What are the implications of these deficits?
As a result of their movement difficulties, it is likely that these children will avoid physical activity. In fact, several studies suggest that children with movement coordination problems do not participate in physical activity as much as typically developing children. Observational analyzes of 6- to 9-year-old children at recess found the children with DCD were less vigorously active and played less often with the large playground equipment (Bouffard et al., 1996). Anaerobic performance of children with DCD has also been found to be significantly lower than a group of matched controls (O'Beirne, Larkin & Cable, 1994). The long-term effects of low-levels of activity place these children at higher risk for problems in the motor, musculoskeletal, and cardiopulmonary systems later in life.
In addition, motor skill deficits have tremendous bearing on various other areas of everyday life. Difficulties are manifested in the classroom, in that poor fine-motor skills such as handwriting or typing will hinder academic achievement (Roussounis, Gaussen & Stratton, 1987) but, also because modern teaching methods in mathematics and science involve much more "hands on" work than ever before. Poor spatial/temporal coordination (visual-motor skills) may interfere with academic learning in more direct ways than has been seen in the past.
An increasing number of studies also confirm socio-emotional implications. Children with DCD often have low self-esteem (Shaw, Levine, & Belfer, 1982), low evaluation of their competence in academics (Rose, Larkin, & Berger, 1997), judge themselves less socially competent (Rose et al, 1997), are more introverted, and more anxious than their well coordinated peers (Schoemaker & Kalverboer, 1994). They often are the ones bullied by their peers and have more behavioral problems than matched controls (Losse et al., 1991).
Who is affected by DCD?
Approximately 6% of all school-aged children (about one child in every primary school classroom) are diagnosed with DCD (APA, 1994).

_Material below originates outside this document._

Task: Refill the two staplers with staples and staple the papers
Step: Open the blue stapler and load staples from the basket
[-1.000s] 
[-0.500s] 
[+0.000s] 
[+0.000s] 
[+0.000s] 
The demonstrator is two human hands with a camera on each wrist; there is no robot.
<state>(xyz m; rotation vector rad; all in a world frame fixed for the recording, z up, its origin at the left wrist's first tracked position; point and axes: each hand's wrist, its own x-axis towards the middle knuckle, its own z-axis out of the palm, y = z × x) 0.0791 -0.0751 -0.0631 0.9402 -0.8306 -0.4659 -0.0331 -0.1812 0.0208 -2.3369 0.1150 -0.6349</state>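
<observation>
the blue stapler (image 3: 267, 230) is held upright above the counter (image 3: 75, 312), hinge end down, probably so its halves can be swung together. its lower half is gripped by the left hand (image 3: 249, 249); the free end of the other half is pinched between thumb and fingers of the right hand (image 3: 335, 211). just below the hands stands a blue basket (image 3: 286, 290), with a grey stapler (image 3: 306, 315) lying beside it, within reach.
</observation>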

However, these prevalence estimates may increase as DCD awareness becomes more widespread and actions are taken by parents and practitioners to seek treatment for children and patients affected by the disorder.
Is it possible to outgrow DCD?
Current research strongly indicates that children with motor coordination disorders do not outgrow their problems. In fact, many children experience deficits well into adolescents and even adulthood. In light of these issues and the heightened risk of complications in various other aspects of everyday life (see above), it is imperative that parents seek early diagnosis if their child demonstrates characteristics of a motor coordination or motor learning deficit. Early diagnosis and therapeutic interventions may lead to improvements in motor skill development early on, and it may also serve as a way to build a child's self-confidence and willingness to engage in physical activities throughout adolescence and adulthood.
What types of treatment options are available for children with DCD?
Children with DCD demonstrate the significant improvements from therapies that are task and context specific. Such interventions include educational skills training (i.e. handwriting or speech therapy) or teaching functional skills necessary for independence (i.e. tying shoes, buttoning clothing, etc). However, studies have not yet demonstrated that specific skill training or if other techniques focused primarily on motor aspects of skill acquisition are generalizable. Recently, the use of cognitively-based interventions designed to help children develop problem-solving strategies show greater transfer to other areas of skill development than traditional physical and occupational therapies (Miller et al., 2001).